Directions -
Nothing but the text belongs in the answer: the listing below, copied exactly, without pictures.
─── Given data
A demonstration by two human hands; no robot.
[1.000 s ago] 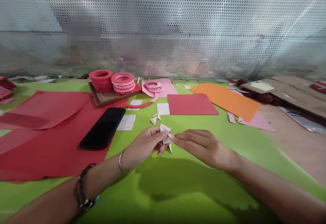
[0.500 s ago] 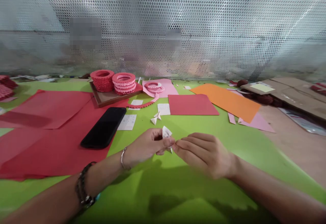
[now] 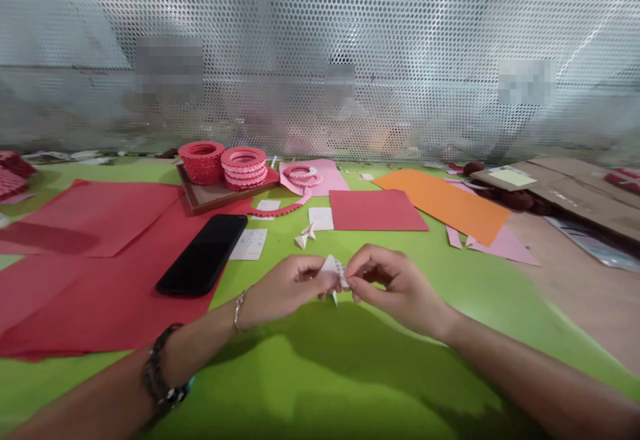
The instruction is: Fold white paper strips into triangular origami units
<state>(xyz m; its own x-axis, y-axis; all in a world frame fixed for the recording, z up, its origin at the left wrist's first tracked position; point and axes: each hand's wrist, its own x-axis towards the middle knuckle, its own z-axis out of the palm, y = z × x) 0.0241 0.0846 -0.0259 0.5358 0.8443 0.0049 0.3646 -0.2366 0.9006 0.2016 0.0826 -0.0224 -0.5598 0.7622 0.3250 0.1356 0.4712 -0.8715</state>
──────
Task solution -
A demonstration by two human hands; no robot.
[1.000 s ago] 
[0.500 s ago] 
[now] 
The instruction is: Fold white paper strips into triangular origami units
<state>(xyz m; its own x-axis, y-axis; all in a world frame fixed for the recording, z up, its origin at the left wrist's first tracked position; point and axes: each hand's wrist, its own x-axis towards the middle knuckle, its own z-axis out of the palm, y = z × x) 0.0241 0.0846 -0.0259 0.5358 0.8443 0.0049 0.3646 -0.2366 0.9006 0.2016 0.0826 -0.0224 -0.5598 0.7622 0.3250 0.1356 0.4712 -0.8715</state>

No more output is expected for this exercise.